Our Female Fighter Voices | Female Fighter Collective

The Female Fighter Collective – we are now 6 The Female Fighter Collective was borne out of the idea that women’s voices are out there, they’re just not being...

The Female Fighter Collective – we are now 6

The Female Fighter Collective was borne out of the idea that women’s voices are out there, they’re just not being shared. For many of us, we are the minority in our gyms and so the shared experiences with other women might come from other gyms, with women who are across the world. But how do you make those contact points? My friend Emma lives in Bangkok and during our friendship I’ve lived in Chiang Mai and then Pattaya. She and I have trained at very different gyms, under very different circumstances and yet we can always celebrate good moments or complain about difficulties together because the similarities of experience far outweigh the difference in circumstances. And I’ve found that to be true across the board when I talk with female fighters. I can even feel inspired and excited about things that don’t apply to my reality at all. For example, I’m the only woman in my gym 99% of the time, which brings a lot of difficulties for me.
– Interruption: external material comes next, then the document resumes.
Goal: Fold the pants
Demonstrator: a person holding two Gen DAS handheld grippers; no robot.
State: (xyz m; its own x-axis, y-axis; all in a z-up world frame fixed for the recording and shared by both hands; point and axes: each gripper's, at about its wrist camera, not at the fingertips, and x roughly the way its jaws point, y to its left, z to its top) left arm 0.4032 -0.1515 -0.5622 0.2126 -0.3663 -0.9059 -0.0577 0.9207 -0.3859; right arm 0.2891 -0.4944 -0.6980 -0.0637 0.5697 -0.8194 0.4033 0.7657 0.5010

But Mary is part of a gym (8limbs Muay Thai Academy in Philadelphia) that has a very large, very strong female community,  and just the fact of that makes me incredibly happy. The more she shares about it, the more I feel connected to it – even on the other side of the world. Erin has come back from not one, but two knee surgeries, is one of the most accomplished female fighters in the US, and I can be inspired by both her resilience in continuing on through those injuries and by her honest self-doubt, despite her accomplishments. I haven’t directly experienced those injuries, but her story helps me. I have directly experienced that shame of self-doubt, and being able to say “me too,” helps me. Casey is a master at injury recovery herself, but it’s almost in the background to her persistent battle to be part of her gym’s community. She’s a strong part of the fabric, offering support and friendship and training to both the male and female members of the gym, and yet she still finds herself outside of it. I can relate to that so hard it hurts. But you keep going because love has nothing to do with what makes sense. KC fights in Thailand on a circuit that occasionally intersects with me. I’ve seen her in person a couple of times, but I’ve watched her social media for years. She’s so confident, so dedicated, so n0-nonsense, but in a way that really connects to me. And then she shares about how passion has had to carry her through obstacles and so many of us can say, “shit, I relate to that!”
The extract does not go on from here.